▶ [EXERCISE OBJECTIVE]: Please print the listing that follows word for word, but skip any pictures it holds.
**** DATA PROVIDED
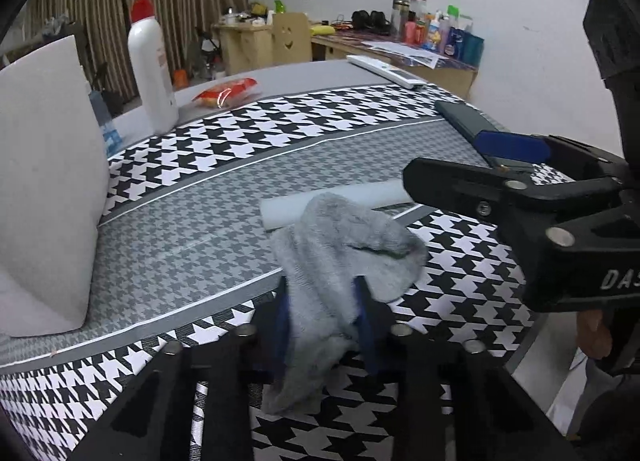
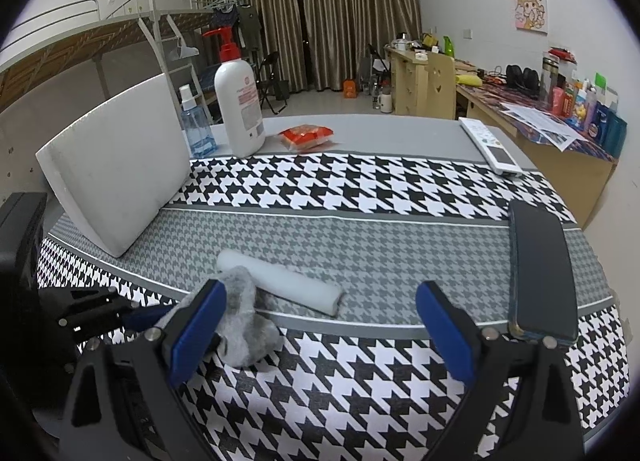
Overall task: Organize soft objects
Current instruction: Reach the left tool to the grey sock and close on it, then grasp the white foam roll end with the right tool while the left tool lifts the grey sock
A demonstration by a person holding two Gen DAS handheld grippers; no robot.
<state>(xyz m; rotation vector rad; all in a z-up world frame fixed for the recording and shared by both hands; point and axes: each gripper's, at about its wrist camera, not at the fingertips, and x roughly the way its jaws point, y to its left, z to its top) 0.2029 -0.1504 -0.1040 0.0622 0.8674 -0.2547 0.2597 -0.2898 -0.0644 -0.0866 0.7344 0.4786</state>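
1. Left gripper [image 1: 324, 325] fingers clamped on grey sock [image 1: 340, 253], lifted over the counter [image 2: 360, 189].
2. Right gripper [image 2: 320, 329] fingers apart, empty.
3. Foam roll [image 2: 280, 281] just behind sock.

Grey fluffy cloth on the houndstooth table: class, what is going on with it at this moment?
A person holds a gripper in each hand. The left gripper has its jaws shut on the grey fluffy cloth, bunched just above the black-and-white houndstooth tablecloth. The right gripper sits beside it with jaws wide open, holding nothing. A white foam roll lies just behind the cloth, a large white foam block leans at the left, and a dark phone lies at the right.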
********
▶ [RESULT]:
Overall task: Organize soft objects
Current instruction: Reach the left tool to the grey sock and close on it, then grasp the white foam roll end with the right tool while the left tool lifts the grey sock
A demonstration by a person holding two Gen DAS handheld grippers; no robot.
<state>(xyz m; rotation vector rad; all in a z-up world frame fixed for the recording and shared by both hands; point and axes: each gripper's, at about its wrist camera, not at the fingertips, and x roughly the way its jaws point, y to its left, z to its top) 0.2029 -0.1504 -0.1040 0.0622 0.8674 -0.2547 0.2597 -0.2898 -0.0644 -0.0866 0.7344 0.4786</state>
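1. Left gripper [image 1: 324, 325] fingers clamped on grey sock [image 1: 340, 253], lifted over the counter [image 2: 360, 189].
2. Right gripper [image 2: 320, 329] fingers apart, empty.
3. Foam roll [image 2: 280, 281] just behind sock.

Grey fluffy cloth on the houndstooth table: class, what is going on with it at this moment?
A person holds a gripper in each hand. The left gripper has its jaws shut on the grey fluffy cloth, bunched just above the black-and-white houndstooth tablecloth. The right gripper sits beside it with jaws wide open, holding nothing. A white foam roll lies just behind the cloth, a large white foam block leans at the left, and a dark phone lies at the right.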

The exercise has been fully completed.